#### [BRIEF]
In the entries below, which lines run from the one with "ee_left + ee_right" through the one with "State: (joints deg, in"? Repeat exactly those, both included, and no pictures.

#### [PROVIDED MATERIAL]
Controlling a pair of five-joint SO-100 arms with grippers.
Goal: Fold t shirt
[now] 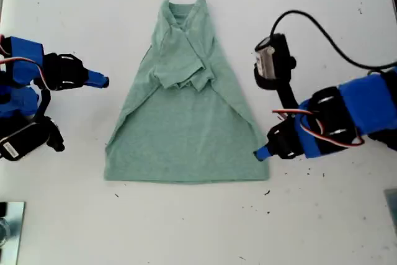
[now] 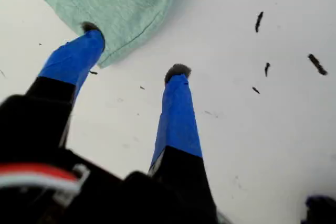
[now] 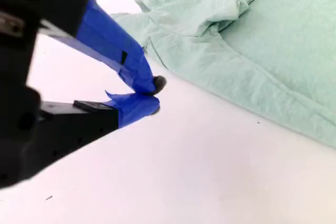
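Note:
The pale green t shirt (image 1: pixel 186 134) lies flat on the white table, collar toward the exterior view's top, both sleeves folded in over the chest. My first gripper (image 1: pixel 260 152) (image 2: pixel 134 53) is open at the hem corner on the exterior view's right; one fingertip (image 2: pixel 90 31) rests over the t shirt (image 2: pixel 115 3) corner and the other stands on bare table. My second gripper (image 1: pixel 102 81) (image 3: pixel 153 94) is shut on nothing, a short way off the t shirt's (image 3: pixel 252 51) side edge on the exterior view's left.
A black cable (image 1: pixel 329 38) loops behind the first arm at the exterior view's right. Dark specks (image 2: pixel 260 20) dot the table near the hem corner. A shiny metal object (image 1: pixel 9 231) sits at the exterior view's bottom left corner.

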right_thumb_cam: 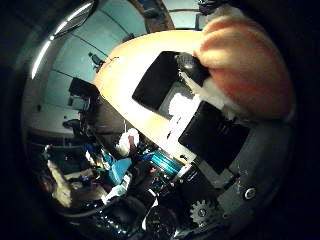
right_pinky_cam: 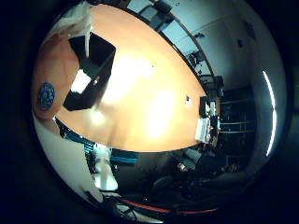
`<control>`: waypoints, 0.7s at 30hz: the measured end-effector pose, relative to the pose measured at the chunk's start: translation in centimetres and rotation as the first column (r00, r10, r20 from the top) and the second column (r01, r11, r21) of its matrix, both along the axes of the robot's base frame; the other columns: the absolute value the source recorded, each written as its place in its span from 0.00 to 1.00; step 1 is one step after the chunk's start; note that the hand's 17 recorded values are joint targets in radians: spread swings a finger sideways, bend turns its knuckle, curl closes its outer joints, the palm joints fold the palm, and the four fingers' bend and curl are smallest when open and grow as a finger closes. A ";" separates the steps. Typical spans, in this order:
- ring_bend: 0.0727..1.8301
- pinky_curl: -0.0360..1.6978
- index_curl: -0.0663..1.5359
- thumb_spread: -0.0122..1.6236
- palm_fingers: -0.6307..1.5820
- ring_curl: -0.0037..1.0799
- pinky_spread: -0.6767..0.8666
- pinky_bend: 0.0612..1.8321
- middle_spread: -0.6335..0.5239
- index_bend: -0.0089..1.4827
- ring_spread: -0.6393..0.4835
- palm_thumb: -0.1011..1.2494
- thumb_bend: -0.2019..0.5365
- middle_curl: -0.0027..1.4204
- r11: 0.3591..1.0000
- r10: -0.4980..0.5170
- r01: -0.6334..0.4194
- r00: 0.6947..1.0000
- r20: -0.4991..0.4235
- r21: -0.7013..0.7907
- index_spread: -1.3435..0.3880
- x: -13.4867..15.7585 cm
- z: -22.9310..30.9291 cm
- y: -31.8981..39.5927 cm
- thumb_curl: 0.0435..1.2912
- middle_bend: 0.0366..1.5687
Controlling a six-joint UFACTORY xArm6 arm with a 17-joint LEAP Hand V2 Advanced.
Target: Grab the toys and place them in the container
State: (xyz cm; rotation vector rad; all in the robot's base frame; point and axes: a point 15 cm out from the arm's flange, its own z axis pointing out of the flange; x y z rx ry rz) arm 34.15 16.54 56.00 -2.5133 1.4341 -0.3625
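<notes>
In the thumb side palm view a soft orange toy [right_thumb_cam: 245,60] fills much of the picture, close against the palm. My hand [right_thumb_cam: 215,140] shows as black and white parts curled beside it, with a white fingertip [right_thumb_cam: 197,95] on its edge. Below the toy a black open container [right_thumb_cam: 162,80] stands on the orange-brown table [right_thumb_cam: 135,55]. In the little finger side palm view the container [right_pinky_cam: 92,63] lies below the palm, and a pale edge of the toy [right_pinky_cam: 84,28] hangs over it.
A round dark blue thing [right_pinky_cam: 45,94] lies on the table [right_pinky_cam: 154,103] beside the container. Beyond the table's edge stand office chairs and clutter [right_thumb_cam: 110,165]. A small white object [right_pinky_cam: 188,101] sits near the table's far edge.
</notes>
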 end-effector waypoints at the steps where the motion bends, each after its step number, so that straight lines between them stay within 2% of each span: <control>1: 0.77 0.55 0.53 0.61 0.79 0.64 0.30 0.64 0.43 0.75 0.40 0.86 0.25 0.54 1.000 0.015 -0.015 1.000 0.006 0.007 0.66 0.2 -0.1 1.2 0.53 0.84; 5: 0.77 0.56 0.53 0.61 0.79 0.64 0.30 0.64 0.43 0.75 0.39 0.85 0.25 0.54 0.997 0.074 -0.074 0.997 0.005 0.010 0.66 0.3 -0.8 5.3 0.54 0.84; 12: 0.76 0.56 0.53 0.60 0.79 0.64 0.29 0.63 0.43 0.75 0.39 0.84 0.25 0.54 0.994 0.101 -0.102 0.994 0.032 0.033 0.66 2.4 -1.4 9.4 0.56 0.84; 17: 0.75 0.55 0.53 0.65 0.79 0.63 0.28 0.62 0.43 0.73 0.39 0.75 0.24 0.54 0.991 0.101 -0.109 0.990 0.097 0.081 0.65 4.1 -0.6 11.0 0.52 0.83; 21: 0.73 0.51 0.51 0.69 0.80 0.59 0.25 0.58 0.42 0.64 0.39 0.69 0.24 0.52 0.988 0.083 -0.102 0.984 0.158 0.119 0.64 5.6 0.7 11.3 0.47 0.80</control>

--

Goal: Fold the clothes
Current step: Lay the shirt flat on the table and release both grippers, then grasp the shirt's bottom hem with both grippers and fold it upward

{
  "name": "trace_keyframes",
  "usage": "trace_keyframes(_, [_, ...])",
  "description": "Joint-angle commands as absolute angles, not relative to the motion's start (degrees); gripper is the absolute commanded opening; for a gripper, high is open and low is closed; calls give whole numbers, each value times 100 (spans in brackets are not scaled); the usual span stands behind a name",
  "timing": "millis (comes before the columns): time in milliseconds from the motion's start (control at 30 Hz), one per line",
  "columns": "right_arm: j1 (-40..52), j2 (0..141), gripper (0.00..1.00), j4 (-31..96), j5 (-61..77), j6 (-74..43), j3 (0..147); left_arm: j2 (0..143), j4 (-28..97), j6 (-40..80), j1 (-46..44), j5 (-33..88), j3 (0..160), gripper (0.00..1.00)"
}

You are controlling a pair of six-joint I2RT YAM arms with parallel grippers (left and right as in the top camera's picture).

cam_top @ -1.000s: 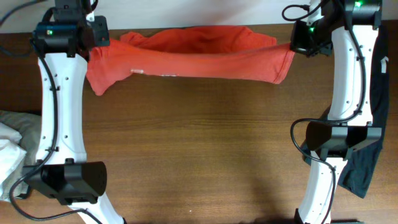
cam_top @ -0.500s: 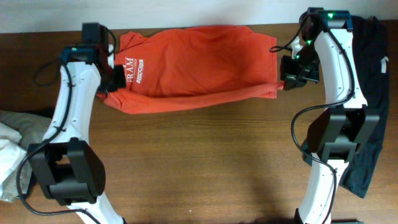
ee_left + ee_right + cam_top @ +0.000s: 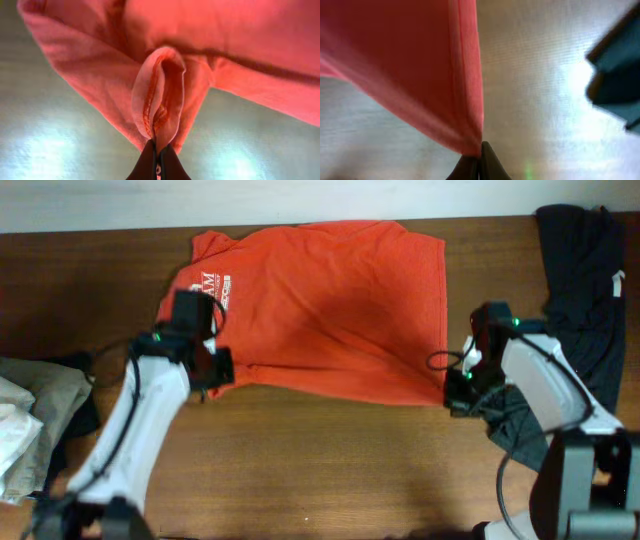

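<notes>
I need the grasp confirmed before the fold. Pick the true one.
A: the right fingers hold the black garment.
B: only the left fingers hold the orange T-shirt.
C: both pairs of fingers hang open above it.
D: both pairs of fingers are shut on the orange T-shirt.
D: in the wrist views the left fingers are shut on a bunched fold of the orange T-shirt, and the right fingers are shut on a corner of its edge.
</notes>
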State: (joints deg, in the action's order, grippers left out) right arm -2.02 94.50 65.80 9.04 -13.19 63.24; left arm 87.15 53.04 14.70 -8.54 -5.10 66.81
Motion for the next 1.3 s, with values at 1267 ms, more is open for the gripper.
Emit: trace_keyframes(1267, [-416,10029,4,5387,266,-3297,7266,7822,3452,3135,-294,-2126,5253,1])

#### [YOUR SOLUTION]
ee_left + ee_right + cam_top @ +0.000s: 

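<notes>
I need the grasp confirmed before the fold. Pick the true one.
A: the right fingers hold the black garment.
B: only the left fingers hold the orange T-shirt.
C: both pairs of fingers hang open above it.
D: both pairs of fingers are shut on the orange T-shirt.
D: in the wrist views the left fingers are shut on a bunched fold of the orange T-shirt, and the right fingers are shut on a corner of its edge.
</notes>
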State: (joints deg, in the action's order, grippers left out) right arm -2.02 94.50 65.80 9.04 -13.19 63.24; left arm 87.15 53.04 14.70 -8.54 -5.10 66.81

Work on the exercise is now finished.